_What you need to do_: What appears from the first line of the records below through the line containing "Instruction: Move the" must be reproduced verbatim.

━━━ Records for the task

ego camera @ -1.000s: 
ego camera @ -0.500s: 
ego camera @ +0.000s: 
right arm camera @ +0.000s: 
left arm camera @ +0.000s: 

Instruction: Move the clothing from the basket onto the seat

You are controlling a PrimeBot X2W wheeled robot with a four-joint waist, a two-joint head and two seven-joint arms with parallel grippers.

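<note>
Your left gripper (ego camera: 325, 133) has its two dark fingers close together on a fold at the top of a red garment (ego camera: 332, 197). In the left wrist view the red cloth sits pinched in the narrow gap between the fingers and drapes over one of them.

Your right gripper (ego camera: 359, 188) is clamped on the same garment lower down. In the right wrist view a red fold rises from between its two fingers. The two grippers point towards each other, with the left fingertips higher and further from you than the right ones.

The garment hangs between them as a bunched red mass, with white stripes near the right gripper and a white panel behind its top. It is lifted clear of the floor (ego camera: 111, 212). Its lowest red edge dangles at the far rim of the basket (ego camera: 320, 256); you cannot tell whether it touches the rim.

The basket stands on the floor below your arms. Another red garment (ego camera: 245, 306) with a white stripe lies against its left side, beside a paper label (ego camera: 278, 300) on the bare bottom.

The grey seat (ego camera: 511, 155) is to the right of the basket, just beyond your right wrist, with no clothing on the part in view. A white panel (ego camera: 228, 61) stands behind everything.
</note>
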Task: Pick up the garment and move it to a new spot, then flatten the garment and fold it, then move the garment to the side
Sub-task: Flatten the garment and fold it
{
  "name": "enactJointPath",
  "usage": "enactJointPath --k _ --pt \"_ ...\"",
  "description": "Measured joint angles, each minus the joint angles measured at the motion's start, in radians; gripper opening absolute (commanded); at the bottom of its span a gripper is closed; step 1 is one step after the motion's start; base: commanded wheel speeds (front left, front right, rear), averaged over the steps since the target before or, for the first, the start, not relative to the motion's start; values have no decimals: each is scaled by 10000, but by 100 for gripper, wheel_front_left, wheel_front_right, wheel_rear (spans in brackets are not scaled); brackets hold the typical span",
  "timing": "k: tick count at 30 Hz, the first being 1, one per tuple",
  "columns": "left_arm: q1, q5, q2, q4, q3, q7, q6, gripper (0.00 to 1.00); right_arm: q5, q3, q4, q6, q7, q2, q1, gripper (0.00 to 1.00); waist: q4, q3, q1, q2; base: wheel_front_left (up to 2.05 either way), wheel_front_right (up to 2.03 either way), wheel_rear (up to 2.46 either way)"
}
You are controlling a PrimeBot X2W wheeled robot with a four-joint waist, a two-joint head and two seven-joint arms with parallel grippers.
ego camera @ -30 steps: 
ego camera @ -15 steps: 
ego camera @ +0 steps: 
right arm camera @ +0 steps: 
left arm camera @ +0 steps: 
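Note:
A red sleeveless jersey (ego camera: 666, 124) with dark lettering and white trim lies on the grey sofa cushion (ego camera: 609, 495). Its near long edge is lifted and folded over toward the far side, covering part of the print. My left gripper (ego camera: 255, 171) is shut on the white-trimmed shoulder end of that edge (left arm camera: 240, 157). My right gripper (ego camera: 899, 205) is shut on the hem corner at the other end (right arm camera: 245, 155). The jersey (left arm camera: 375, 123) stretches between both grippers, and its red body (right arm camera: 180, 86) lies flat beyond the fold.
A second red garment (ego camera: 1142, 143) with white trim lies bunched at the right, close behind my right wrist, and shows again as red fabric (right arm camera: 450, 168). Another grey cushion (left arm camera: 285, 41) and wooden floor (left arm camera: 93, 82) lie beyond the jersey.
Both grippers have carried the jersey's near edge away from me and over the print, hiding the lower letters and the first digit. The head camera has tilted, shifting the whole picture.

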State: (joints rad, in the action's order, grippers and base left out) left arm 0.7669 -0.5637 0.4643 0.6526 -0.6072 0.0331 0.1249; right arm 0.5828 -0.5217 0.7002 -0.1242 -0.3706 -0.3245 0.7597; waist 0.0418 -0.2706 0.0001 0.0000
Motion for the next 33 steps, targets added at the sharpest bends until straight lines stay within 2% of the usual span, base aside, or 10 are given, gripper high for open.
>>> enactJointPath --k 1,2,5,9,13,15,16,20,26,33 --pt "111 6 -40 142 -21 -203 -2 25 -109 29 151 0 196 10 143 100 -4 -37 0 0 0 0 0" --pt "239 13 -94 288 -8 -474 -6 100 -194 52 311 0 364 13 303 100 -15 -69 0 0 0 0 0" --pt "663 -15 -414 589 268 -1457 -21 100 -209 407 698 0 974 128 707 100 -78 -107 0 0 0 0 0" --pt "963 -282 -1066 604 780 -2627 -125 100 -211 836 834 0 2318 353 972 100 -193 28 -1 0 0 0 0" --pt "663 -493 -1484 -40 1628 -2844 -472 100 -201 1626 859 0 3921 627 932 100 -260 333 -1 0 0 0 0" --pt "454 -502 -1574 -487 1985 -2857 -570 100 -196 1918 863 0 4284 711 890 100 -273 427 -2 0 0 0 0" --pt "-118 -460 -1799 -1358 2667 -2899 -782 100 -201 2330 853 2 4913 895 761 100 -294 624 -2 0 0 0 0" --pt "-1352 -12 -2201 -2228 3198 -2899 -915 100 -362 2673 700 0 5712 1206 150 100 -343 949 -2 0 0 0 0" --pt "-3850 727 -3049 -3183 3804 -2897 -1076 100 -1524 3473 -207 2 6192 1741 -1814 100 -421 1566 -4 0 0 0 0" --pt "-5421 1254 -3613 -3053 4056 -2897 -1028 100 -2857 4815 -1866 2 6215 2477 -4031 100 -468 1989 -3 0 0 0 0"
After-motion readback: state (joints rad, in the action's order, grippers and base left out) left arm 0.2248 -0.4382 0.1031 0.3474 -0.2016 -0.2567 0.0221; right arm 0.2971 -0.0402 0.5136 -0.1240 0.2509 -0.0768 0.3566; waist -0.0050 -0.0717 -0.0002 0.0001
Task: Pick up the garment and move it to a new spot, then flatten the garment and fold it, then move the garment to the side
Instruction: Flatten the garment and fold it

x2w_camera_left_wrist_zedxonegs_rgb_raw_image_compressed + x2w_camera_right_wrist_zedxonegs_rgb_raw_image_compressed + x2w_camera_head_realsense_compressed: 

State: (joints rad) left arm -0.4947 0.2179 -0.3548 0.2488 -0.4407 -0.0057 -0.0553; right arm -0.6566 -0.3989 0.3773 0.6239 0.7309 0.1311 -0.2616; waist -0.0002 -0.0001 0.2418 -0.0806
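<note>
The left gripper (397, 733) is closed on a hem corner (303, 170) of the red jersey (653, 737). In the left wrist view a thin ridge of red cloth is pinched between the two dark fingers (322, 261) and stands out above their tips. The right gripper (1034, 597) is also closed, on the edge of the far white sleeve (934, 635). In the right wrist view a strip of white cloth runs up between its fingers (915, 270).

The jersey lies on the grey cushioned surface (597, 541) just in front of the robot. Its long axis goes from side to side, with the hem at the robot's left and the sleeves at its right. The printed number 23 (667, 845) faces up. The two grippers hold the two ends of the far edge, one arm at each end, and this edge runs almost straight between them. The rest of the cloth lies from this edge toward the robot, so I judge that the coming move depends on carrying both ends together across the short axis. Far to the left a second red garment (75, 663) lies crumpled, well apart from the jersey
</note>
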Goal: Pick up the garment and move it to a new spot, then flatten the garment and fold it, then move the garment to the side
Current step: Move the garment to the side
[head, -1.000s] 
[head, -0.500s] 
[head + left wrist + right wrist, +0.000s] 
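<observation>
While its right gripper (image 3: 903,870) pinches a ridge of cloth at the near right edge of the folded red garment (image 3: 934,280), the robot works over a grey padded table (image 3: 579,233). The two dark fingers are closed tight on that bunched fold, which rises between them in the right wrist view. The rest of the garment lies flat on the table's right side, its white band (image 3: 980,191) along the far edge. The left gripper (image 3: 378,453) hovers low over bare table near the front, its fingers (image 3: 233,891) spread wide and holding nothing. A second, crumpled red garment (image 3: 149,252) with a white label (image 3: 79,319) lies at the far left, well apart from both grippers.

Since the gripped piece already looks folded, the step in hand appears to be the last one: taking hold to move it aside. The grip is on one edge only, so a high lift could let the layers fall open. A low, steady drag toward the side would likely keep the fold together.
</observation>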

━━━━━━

_Result of this task_:
ego camera @ -1.000s: 
ego camera @ -0.500s: 
ego camera @ +0.000s: 
right arm camera @ +0.000s: 
left arm camera @ +0.000s: 

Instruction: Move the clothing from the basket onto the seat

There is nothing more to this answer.